§ Data records:

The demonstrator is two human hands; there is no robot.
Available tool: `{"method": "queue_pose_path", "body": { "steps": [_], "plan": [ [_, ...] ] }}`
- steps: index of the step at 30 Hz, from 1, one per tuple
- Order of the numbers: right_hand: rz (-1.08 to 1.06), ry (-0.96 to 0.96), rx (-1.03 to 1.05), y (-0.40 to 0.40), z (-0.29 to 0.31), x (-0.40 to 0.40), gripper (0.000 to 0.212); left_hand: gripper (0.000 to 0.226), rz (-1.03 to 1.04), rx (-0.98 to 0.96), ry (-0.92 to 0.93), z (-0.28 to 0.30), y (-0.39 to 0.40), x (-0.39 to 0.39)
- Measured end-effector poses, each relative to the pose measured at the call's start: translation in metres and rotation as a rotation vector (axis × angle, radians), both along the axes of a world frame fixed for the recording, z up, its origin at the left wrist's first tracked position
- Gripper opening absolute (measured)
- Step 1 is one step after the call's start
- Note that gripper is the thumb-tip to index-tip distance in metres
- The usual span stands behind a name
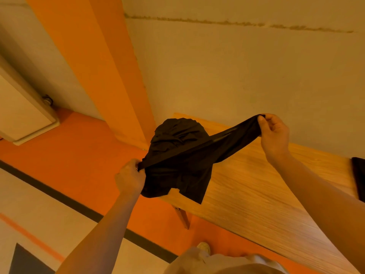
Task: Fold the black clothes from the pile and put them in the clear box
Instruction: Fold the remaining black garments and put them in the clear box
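Note:
A black garment (189, 161) hangs stretched in the air over the left end of the wooden table (256, 190). My left hand (129, 177) grips one corner of it low at the table's left edge. My right hand (273, 133) pinches the other end, held higher and to the right. Behind the stretched cloth, a bunched pile of black clothes (177, 131) sits on the table's far left corner. The clear box is not in view.
Another black item (358, 178) lies at the table's right edge, cut off by the frame. A pale wall with an orange stripe (102, 66) stands behind the table. The floor is orange and beige with a dark line. A white cabinet (21, 111) stands at far left.

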State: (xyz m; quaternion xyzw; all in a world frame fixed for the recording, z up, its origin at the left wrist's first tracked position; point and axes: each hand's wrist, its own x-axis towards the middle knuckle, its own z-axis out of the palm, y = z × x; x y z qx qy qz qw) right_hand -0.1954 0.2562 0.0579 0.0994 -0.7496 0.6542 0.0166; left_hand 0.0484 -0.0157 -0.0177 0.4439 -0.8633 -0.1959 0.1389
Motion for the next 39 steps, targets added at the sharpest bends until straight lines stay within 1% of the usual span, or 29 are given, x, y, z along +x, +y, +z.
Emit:
{"method": "queue_pose_path", "body": {
  "steps": [2, 4, 7, 9, 11, 13, 15, 17, 19, 20, 21, 23, 26, 29, 33, 37, 39],
  "plan": [
    [0.03, 0.02, 0.04, 0.001, -0.006, 0.001, 0.011, 0.021, 0.034, 0.099, 0.032, 0.006, -0.004, 0.0],
    [0.081, 0.028, 0.079, -0.001, -0.01, 0.005, 0.011, 0.028, 0.015, 0.187, 0.083, 0.014, -0.003, -0.003],
    [0.173, 0.054, 0.162, -0.011, -0.012, 0.015, 0.01, 0.037, -0.109, 0.272, 0.138, 0.035, 0.012, -0.015],
    [0.256, 0.091, 0.213, -0.019, -0.011, 0.023, 0.01, 0.04, -0.191, 0.397, 0.218, 0.054, 0.026, -0.027],
    [0.335, 0.111, 0.238, -0.028, -0.008, 0.033, 0.011, 0.033, -0.28, 0.513, 0.306, 0.07, 0.038, -0.039],
    [0.42, 0.125, 0.254, -0.037, -0.004, 0.043, 0.013, 0.025, -0.351, 0.581, 0.322, 0.083, 0.049, -0.049],
    [0.534, 0.165, 0.271, -0.044, 0.001, 0.055, 0.018, 0.026, -0.396, 0.592, 0.287, 0.093, 0.056, -0.057],
    [0.695, 0.183, 0.288, -0.048, 0.005, 0.066, 0.02, 0.029, -0.435, 0.557, 0.273, 0.098, 0.061, -0.062],
    [0.838, 0.147, 0.318, -0.052, 0.007, 0.076, 0.021, 0.026, -0.444, 0.509, 0.292, 0.102, 0.064, -0.066],
    [0.87, 0.131, 0.329, -0.053, 0.007, 0.08, 0.021, 0.023, -0.432, 0.486, 0.312, 0.104, 0.065, -0.068],
    [0.871, 0.126, 0.328, -0.055, 0.005, 0.082, 0.021, 0.02, -0.419, 0.468, 0.337, 0.105, 0.065, -0.07],
    [0.804, 0.139, 0.291, -0.058, 0.002, 0.085, 0.018, 0.016, -0.395, 0.436, 0.359, 0.105, 0.066, -0.072],
    [0.686, 0.155, 0.266, -0.058, 0.001, 0.08, 0.017, 0.018, -0.375, 0.367, 0.316, 0.104, 0.065, -0.069],
    [0.645, 0.148, 0.293, -0.051, 0.001, 0.073, 0.017, 0.019, -0.373, 0.317, 0.279, 0.104, 0.061, -0.063],
    [0.625, 0.111, 0.311, -0.044, -0.003, 0.066, 0.015, 0.013, -0.402, 0.384, 0.263, 0.11, 0.057, -0.055],
    [0.655, 0.116, 0.333, -0.045, -0.005, 0.066, 0.015, 0.022, -0.43, 0.476, 0.226, 0.113, 0.06, -0.053],
    [0.669, 0.126, 0.348, -0.047, -0.005, 0.067, 0.015, 0.023, -0.427, 0.52, 0.244, 0.112, 0.064, -0.054]
  ]
}}
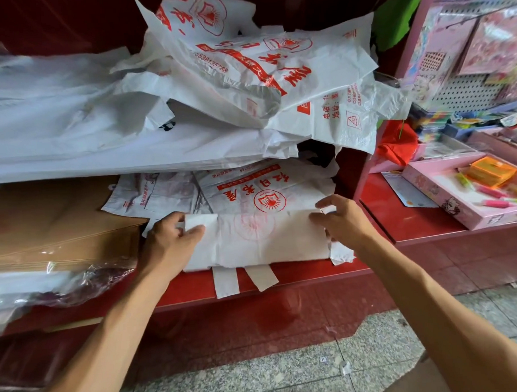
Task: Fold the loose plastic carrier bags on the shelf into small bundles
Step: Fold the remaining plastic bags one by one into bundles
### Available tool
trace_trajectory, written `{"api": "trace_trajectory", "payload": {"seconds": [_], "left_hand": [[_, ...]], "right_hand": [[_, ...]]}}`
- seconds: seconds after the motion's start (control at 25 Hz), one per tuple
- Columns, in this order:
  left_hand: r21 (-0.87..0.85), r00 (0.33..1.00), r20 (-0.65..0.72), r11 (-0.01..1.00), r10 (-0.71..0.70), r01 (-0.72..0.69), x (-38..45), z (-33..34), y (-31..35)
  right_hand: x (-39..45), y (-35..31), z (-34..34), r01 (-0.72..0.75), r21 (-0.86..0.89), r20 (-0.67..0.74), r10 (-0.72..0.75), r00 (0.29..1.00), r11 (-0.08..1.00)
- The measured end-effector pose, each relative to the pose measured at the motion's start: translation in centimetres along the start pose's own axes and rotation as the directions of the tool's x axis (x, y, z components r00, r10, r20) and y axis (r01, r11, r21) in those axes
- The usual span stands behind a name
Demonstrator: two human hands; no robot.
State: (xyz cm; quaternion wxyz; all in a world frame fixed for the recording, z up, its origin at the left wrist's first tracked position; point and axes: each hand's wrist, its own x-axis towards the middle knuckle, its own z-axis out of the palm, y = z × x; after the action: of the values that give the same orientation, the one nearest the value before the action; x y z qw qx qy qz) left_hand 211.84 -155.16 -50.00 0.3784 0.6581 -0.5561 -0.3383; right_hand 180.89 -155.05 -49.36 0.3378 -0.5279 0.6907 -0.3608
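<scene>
- A flattened cardboard box (57,231) is seen at the far left of the red shelf (314,278), with crumpled clear plastic (62,281) in front of it
- The left edge of the white carrier bag (268,240) is pinched in the grip of the left hand (170,238), fingers and thumb closed on a folded flap
- The bag is laid flat near the front edge of the shelf, its two handle strips (243,279) hanging over that edge
- The bag's right edge is held by the right hand (341,219), fingertips curled onto the plastic
- A loose pile of red-printed bags (246,72) is heaped above and behind
- A pink tray (429,200) of stationery is set well apart on the right
</scene>
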Motion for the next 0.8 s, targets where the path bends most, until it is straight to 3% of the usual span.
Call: {"api": "trace_trajectory", "payload": {"seconds": [0.12, 0.24, 0.36, 0.48, 0.56, 0.6, 0.64, 0.72, 0.8], "left_hand": [[0.327, 0.995, 0.008, 0.941, -0.099, 0.091, 0.1, 0.1, -0.7], [0.461, 0.995, 0.081, 0.887, -0.057, 0.013, -0.5, -1.4, 0.2], [0.483, 0.935, 0.342, 0.837, 0.092, -0.259, -1.7, -3.3, 0.6], [0.536, 0.763, 0.64, 0.662, 0.086, -0.524, -3.2, -2.7, 0.3], [0.594, 0.753, 0.65, 0.55, 0.102, -0.587, -3.0, -1.8, -0.8], [0.575, 0.757, 0.639, 0.568, 0.138, -0.588, -2.8, -1.9, -1.1], [0.535, 0.765, 0.623, 0.623, 0.167, -0.571, -2.6, -2.2, -1.0], [0.457, 0.798, 0.571, 0.734, 0.191, -0.502, -2.4, -2.8, -0.8], [0.458, 0.797, 0.577, 0.737, 0.179, -0.497, -2.4, -3.1, -0.6]], "right_hand": [[-0.1, 0.5, -0.2, -0.088, -0.24, 0.123, 0.12, 0.985, 0.967], [-1.4, -0.6, -1.5, -0.02, -0.364, 0.257, 0.121, 0.959, 0.931], [-3.1, -1.1, -1.9, 0.308, -0.546, 0.406, -0.077, 0.911, 0.779], [-4.7, -1.2, -0.8, 0.483, -0.62, 0.575, -0.061, 0.816, 0.619], [-5.2, -1.0, 0.6, 0.536, -0.696, 0.566, -0.094, 0.819, 0.478], [-5.2, -1.0, 1.0, 0.546, -0.706, 0.543, -0.15, 0.826, 0.451], [-5.0, -1.1, 0.9, 0.533, -0.694, 0.513, -0.187, 0.838, 0.484], [-4.3, -1.6, -0.2, 0.441, -0.602, 0.48, -0.14, 0.866, 0.666], [-3.6, -1.9, -1.5, 0.377, -0.541, 0.508, -0.065, 0.859, 0.752]]}}
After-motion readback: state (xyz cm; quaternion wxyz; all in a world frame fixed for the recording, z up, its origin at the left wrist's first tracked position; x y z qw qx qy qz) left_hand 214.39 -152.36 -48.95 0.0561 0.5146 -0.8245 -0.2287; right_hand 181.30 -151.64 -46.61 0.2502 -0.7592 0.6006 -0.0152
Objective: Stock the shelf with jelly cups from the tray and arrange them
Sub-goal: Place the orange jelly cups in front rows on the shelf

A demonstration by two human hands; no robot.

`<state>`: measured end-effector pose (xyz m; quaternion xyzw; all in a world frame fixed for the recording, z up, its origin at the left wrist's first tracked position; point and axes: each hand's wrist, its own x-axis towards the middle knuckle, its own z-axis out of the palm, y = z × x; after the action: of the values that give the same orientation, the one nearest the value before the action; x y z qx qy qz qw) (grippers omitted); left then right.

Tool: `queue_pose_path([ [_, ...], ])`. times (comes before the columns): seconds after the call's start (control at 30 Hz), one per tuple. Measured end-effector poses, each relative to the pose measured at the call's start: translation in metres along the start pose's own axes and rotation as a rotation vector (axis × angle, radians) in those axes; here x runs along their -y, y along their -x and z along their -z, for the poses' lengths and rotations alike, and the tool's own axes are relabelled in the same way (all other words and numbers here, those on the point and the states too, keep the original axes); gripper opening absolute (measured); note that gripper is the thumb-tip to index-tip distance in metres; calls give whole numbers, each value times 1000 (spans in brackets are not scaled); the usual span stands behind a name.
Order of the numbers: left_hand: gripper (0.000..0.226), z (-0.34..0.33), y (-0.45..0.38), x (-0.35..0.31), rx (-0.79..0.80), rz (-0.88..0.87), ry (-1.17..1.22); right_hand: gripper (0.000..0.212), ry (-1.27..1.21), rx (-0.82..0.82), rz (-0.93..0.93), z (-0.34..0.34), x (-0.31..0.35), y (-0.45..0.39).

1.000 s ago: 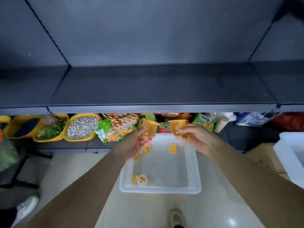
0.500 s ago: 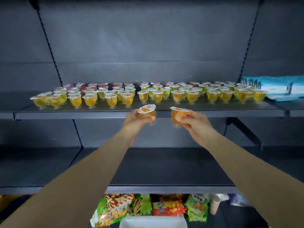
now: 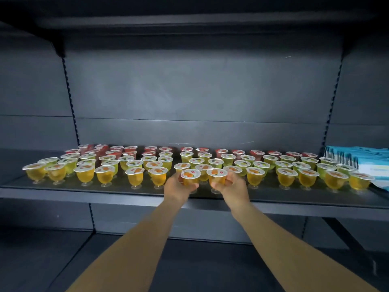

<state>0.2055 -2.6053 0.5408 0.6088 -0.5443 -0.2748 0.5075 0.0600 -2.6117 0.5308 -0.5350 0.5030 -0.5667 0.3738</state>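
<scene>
- The left hand (image 3: 179,186) grips an orange jelly cup (image 3: 190,177), fingers curled round its side, at the front edge of the shelf (image 3: 105,189).
- The right hand (image 3: 230,185) grips a second orange jelly cup (image 3: 216,175), fingers wrapped round its body; its foot sits at or just above the shelf surface, and contact cannot be told.
- The two held cups are upright and just beside each other, lids up, in a gap in the front row.
- Rows of jelly cups (image 3: 134,175) stand on the shelf: orange ones in front, yellow-green ones in the middle, red ones at the back against the dark rear panel.
- The front row runs from the far left of the shelf to the far right, with cups on both sides of the hands.
- A stack of blue and white packets (image 3: 357,159) lies at the right end of the shelf, near the last cups.
- Both forearms reach up from the bottom of the view, over a lower dark shelf (image 3: 42,260).
</scene>
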Motion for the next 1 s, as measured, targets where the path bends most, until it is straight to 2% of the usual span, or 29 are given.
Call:
queue_pose_path([
  [0.1, 39, -9, -11, 12, -5, 47, -51, 27, 139, -34, 4, -3, -23, -14],
  [0.23, 37, -17, -19, 24, -53, 83, -55, 16, 251, -164, 77, -3, -48, -20],
  [0.47, 40, -24, -25, 23, -77, 96, -78, 43, 228, -87, 11, -8, -43, -25],
  [0.8, 36, -27, -22, 30, -79, 60, -105, 48, 220, -49, -1, -6, -39, -22],
  [1.0, 52, -17, 0, 38, -101, 1, -79, 51, 200, -20, 35, 5, -38, -1],
])
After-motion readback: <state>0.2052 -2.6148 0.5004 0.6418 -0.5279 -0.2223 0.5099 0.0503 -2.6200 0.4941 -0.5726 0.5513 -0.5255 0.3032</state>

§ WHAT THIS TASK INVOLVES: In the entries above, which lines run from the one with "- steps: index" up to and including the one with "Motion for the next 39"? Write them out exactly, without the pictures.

§ PROBLEM SOLUTION:
- steps: index of the step at 30 Hz, from 1, one per tuple
- Order of the numbers: right_hand: rz (-1.08 to 1.06), ry (-0.96 to 0.96), rx (-1.03 to 1.05), y (-0.40 to 0.40), z (-0.29 to 0.31), x (-0.40 to 0.40), gripper (0.000 to 0.212); left_hand: gripper (0.000 to 0.226), rz (-1.03 to 1.04), rx (-0.98 to 0.96), ry (-0.92 to 0.93), z (-0.28 to 0.30), y (-0.39 to 0.40), x (-0.39 to 0.39)
- Measured end-effector poses, each relative to the pose measured at the call's start: translation in metres and rotation as a rotation vector (axis × angle, radians), both along the axes of a world frame fixed for the recording, z up, its origin at the left wrist's first tracked position
- Gripper opening absolute (measured)
- Step 1 is one step after the call's start
- Note that gripper is the thumb-tip to index-tip distance in metres
- The usual span stands behind a name
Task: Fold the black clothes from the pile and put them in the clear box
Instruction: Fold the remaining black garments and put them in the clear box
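Note:
A black garment (189, 161) hangs stretched in the air over the left end of the wooden table (256, 190). My left hand (129, 177) grips one corner of it low at the table's left edge. My right hand (273, 133) pinches the other end, held higher and to the right. Behind the stretched cloth, a bunched pile of black clothes (177, 131) sits on the table's far left corner. The clear box is not in view.
Another black item (358, 178) lies at the table's right edge, cut off by the frame. A pale wall with an orange stripe (102, 66) stands behind the table. The floor is orange and beige with a dark line. A white cabinet (21, 111) stands at far left.
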
State: (xyz m; quaternion xyzw; all in a world frame fixed for the recording, z up, its origin at the left wrist's first tracked position; point and axes: each hand's wrist, its own x-axis towards the middle knuckle, its own z-axis out of the palm, y = z × x; x y z qx qy qz qw) right_hand -0.1954 0.2562 0.0579 0.0994 -0.7496 0.6542 0.0166; left_hand 0.0484 -0.0157 -0.0177 0.4439 -0.8633 -0.1959 0.1389
Motion for the next 39 steps, targets added at the sharpest bends until straight lines stay within 1% of the usual span, or 29 are given, x, y, z along +x, +y, +z.

Nothing more is needed to finish the exercise.